* TRY IT *
The answer must consist of every line in the data that contains "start".

* INFORMATION PROVIDED *
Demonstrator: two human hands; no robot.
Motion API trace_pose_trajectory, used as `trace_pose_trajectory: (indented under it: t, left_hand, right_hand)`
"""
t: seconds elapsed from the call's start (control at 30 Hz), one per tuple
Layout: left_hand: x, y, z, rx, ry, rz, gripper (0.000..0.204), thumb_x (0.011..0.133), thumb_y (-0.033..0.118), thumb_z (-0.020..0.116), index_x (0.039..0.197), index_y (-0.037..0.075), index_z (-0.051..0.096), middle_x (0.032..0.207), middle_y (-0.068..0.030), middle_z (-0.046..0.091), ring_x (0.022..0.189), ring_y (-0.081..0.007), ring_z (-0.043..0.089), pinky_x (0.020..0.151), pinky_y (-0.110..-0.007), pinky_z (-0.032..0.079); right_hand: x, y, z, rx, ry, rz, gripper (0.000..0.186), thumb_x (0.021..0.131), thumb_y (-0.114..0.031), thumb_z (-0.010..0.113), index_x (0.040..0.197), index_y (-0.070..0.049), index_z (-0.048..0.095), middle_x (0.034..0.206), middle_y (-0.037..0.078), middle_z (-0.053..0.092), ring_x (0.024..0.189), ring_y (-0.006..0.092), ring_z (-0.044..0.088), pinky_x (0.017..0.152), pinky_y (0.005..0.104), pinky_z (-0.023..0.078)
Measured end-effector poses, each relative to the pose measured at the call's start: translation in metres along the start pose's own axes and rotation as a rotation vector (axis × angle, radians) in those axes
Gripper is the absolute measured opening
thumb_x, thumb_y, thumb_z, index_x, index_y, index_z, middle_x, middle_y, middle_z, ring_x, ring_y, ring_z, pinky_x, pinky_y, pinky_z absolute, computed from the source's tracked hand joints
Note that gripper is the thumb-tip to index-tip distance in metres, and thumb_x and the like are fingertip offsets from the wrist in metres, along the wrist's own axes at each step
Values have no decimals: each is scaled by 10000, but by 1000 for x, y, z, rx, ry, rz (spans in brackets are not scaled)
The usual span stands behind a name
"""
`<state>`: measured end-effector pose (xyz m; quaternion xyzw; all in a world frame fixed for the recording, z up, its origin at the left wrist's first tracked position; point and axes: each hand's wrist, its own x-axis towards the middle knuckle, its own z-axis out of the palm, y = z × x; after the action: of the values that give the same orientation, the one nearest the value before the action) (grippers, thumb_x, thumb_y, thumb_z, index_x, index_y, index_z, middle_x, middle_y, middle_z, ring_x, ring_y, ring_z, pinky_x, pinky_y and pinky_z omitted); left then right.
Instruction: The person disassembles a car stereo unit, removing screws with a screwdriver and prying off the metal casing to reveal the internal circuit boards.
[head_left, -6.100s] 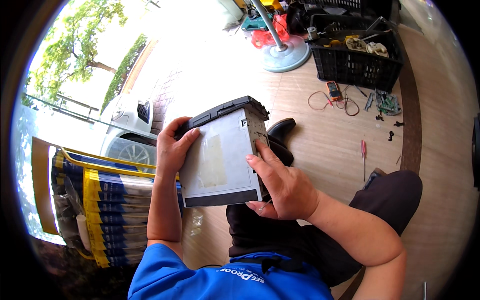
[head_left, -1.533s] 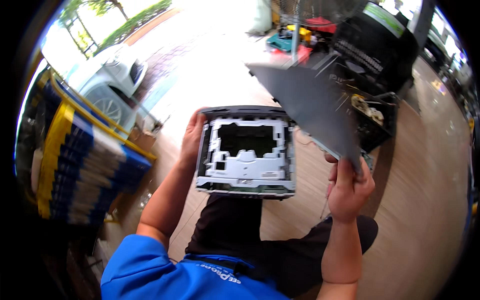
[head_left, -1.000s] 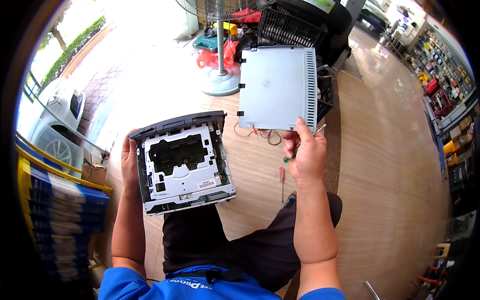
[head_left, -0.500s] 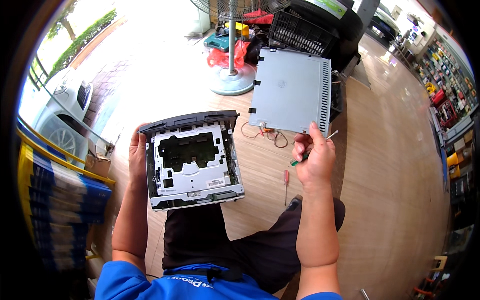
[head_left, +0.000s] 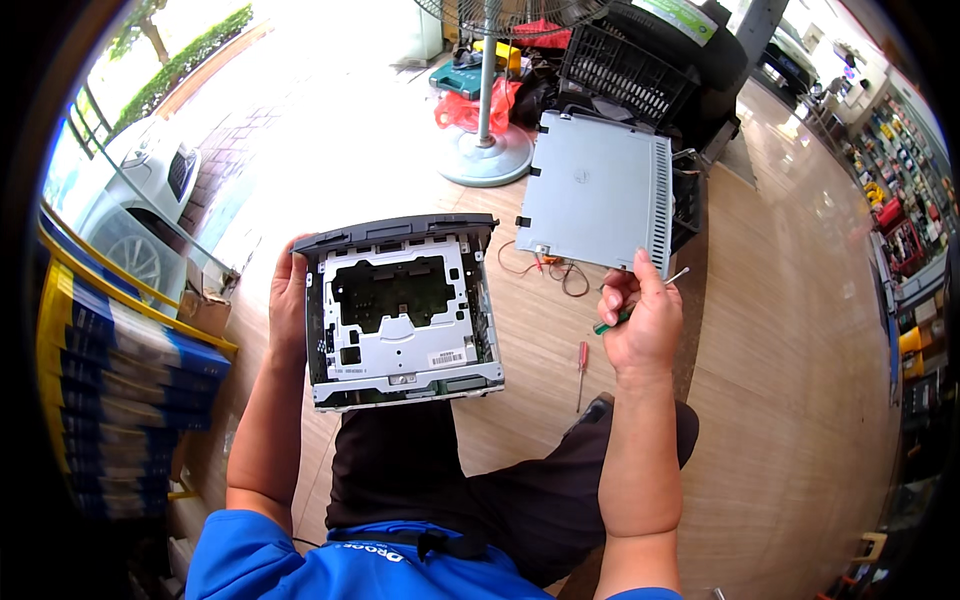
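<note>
My left hand [head_left: 286,300] grips the left side of a metal electronic unit [head_left: 410,355] with a dark front panel along its far edge. Its top is open, showing a silver plate with a cut-out over green circuit board. Out to the right, my right hand [head_left: 642,315] pinches the near edge of a flat grey metal cover [head_left: 595,185] with a slotted strip and black tabs, and also holds a screwdriver with a green handle [head_left: 610,325].
A red-handled screwdriver [head_left: 581,370] and test leads [head_left: 565,280] lie on the floor. Ahead stand a fan [head_left: 485,150], black crates [head_left: 625,80] and tyres. A yellow rack [head_left: 200,335] is at left, a white car [head_left: 150,165] outside, shelves [head_left: 900,190] at right.
Since the oldest frame, the cover has come off the unit and moved up and right in my right hand. In the last second, the unit and cover have shifted slightly right in the picture.
</note>
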<state>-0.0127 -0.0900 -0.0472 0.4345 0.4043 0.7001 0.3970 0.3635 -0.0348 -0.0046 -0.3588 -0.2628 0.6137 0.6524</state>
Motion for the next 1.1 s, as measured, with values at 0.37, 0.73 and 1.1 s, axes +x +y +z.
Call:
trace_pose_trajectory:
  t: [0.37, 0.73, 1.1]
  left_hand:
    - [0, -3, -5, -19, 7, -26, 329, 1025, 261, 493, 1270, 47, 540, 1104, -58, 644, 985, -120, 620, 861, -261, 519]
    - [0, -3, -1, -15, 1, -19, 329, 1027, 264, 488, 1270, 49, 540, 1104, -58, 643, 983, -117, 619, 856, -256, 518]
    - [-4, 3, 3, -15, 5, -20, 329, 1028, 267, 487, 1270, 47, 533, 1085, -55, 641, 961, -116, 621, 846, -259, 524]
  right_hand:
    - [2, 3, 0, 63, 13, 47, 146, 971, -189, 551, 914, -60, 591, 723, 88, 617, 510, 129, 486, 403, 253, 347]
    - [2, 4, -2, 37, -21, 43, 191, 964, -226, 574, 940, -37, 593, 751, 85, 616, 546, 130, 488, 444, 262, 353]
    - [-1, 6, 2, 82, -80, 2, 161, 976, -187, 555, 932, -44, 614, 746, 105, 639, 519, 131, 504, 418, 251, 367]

* SOLUTION TO THE PROBLEM *
t: seconds elapsed from the call's start (control at 30 Hz), one per tuple
Measured end-effector poses, each relative to the pose measured at the call's start: translation in metres along the start pose's own axes and rotation as a rotation vector (axis × angle, radians) in those axes

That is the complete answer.